__What you have to do__. Reproduce the data word for word, keeping every line complete.

__Data block__.
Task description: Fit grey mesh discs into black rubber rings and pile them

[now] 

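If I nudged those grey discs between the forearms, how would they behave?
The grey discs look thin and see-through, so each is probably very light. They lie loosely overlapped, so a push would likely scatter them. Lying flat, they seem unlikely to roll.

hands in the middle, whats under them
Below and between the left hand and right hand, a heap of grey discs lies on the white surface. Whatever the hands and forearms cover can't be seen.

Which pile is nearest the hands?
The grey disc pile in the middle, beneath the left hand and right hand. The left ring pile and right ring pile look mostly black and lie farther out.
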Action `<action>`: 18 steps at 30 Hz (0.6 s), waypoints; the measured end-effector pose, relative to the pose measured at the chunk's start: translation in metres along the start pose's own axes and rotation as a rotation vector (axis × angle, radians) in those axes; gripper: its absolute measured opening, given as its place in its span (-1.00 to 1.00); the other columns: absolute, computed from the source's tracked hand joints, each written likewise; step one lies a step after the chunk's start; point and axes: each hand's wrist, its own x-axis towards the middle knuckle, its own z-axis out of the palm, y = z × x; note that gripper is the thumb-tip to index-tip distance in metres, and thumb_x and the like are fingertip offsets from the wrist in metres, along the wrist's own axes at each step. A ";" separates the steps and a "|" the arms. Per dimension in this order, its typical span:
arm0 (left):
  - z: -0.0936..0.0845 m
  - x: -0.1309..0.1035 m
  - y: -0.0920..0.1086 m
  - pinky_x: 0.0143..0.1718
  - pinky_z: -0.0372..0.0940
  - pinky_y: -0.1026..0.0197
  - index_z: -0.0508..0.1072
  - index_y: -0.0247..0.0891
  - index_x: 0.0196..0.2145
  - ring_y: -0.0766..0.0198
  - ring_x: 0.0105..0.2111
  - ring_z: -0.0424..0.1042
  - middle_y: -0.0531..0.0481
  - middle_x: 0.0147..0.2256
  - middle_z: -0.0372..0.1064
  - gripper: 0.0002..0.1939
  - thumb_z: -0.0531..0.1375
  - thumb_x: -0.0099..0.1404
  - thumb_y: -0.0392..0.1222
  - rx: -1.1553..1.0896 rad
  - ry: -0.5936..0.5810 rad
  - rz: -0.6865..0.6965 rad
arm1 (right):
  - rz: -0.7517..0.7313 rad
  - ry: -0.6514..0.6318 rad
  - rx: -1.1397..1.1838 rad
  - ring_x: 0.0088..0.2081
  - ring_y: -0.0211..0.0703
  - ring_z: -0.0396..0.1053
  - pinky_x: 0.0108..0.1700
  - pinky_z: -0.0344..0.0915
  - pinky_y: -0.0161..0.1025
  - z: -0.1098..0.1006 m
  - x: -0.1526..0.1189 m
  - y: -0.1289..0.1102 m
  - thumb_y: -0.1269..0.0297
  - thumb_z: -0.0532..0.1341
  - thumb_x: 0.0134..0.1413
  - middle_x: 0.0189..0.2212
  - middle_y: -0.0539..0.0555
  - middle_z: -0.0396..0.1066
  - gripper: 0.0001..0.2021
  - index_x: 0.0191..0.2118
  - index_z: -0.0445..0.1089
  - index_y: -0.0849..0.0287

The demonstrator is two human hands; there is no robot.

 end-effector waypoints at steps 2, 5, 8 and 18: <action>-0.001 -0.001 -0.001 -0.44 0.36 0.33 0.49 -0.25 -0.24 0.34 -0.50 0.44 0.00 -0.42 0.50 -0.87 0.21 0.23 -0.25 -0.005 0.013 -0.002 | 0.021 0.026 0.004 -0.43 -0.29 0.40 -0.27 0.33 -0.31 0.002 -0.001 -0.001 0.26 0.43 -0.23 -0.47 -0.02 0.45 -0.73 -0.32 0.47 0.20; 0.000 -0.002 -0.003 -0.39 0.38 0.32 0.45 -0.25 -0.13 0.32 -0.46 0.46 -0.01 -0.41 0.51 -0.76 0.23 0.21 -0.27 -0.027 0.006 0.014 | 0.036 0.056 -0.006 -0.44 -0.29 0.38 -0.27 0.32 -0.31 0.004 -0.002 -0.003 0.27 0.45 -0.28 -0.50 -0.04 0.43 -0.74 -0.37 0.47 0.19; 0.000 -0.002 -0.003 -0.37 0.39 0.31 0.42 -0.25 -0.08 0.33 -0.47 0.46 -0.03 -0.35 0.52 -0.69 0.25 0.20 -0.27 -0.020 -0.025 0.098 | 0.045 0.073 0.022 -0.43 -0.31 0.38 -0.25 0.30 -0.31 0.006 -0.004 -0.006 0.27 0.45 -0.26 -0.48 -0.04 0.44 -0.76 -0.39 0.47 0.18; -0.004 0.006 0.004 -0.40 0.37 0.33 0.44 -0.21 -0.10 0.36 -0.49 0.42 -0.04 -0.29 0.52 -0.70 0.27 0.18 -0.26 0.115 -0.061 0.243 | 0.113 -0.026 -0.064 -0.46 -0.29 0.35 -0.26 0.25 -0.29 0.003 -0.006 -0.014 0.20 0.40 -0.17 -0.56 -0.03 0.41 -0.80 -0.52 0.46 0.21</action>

__Task output__.
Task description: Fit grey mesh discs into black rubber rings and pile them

[now] 

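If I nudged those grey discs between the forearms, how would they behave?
The grey discs look thin and see-through, so each is probably very light. They lie loosely overlapped, so a push would likely scatter them. Lying flat, they seem unlikely to roll.

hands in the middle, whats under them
Below and between the left hand and right hand, a heap of grey discs lies on the white surface. Whatever the hands and forearms cover can't be seen.

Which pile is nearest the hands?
The grey disc pile in the middle, beneath the left hand and right hand. The left ring pile and right ring pile look mostly black and lie farther out.
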Action `<action>`: 18 steps at 30 Hz (0.6 s), waypoints; the measured end-effector pose, relative to the pose measured at the chunk's start: translation in metres along the start pose's own axes and rotation as a rotation vector (axis × angle, radians) in those axes; gripper: its absolute measured opening, given as its place in its span (-1.00 to 1.00); the other columns: absolute, computed from the source's tracked hand joints, each written likewise; step one lies a step after the chunk's start; point and axes: each hand's wrist, its own x-axis towards the middle knuckle, its own z-axis out of the palm, y = z × x; note that gripper is the thumb-tip to index-tip distance in metres, and thumb_x and the like are fingertip offsets from the wrist in metres, along the wrist's own axes at each step. A ";" separates the steps and a "|" the arms. Per dimension in this order, its typical span:
arm0 (left):
  - z: -0.0936..0.0845 m
  - x: -0.1309..0.1035 m
  - y: -0.0920..0.1086 m
  - pinky_x: 0.0143..0.1718
  - pinky_z: -0.0372..0.0940
  - pinky_y: -0.1026..0.0197
  - index_z: -0.0508..0.1072
  - index_y: -0.0247..0.0891
  - index_x: 0.0196..0.2145
  - ring_y: -0.0766..0.0198
  - ring_x: 0.0105..0.2111
  - ring_z: -0.0424..0.1042
  - middle_y: -0.0531..0.0481
  - middle_x: 0.0147..0.2256
  - middle_z: -0.0372..0.1064
  - gripper: 0.0002..0.1939
  - thumb_z: -0.0531..0.1375
  - thumb_x: -0.0099..0.1404
  - thumb_y: -0.0392..0.1222
  - rx: -1.1553..1.0896 rad
  - ry: -0.5936..0.5810 rad
  - rz: -0.6865..0.6965 rad
arm1 (right):
  - rz: -0.7517..0.7313 rad
  - ry: -0.6514..0.6318 rad
  - rx: -1.1397..1.1838 rad
  - ring_x: 0.0088..0.2081
  - ring_y: -0.0211..0.0703
  - ring_z: -0.0396..0.1053
  - pinky_x: 0.0108..0.1700
  - pinky_z: -0.0344..0.0915
  - pinky_y: -0.0161..0.1025
  - z: -0.1098..0.1006 m
  - x: -0.1526..0.1189 m
  - y: -0.1289..0.1102 m
  - thumb_y: -0.1269..0.0297
  - thumb_z: -0.0532..0.1341
  - thumb_x: 0.0134..0.1413
  - middle_x: 0.0189..0.2212
  - middle_y: -0.0539..0.0555
  - middle_z: -0.0396..0.1066
  - gripper: 0.0001..0.2021
  - index_x: 0.0191..0.2118
  - index_z: -0.0445..0.1089
  - index_y: -0.0849..0.0287

The demonstrator is two human hands; there is no robot.

 end-effector waypoints at steps 2, 5, 8 and 18: <action>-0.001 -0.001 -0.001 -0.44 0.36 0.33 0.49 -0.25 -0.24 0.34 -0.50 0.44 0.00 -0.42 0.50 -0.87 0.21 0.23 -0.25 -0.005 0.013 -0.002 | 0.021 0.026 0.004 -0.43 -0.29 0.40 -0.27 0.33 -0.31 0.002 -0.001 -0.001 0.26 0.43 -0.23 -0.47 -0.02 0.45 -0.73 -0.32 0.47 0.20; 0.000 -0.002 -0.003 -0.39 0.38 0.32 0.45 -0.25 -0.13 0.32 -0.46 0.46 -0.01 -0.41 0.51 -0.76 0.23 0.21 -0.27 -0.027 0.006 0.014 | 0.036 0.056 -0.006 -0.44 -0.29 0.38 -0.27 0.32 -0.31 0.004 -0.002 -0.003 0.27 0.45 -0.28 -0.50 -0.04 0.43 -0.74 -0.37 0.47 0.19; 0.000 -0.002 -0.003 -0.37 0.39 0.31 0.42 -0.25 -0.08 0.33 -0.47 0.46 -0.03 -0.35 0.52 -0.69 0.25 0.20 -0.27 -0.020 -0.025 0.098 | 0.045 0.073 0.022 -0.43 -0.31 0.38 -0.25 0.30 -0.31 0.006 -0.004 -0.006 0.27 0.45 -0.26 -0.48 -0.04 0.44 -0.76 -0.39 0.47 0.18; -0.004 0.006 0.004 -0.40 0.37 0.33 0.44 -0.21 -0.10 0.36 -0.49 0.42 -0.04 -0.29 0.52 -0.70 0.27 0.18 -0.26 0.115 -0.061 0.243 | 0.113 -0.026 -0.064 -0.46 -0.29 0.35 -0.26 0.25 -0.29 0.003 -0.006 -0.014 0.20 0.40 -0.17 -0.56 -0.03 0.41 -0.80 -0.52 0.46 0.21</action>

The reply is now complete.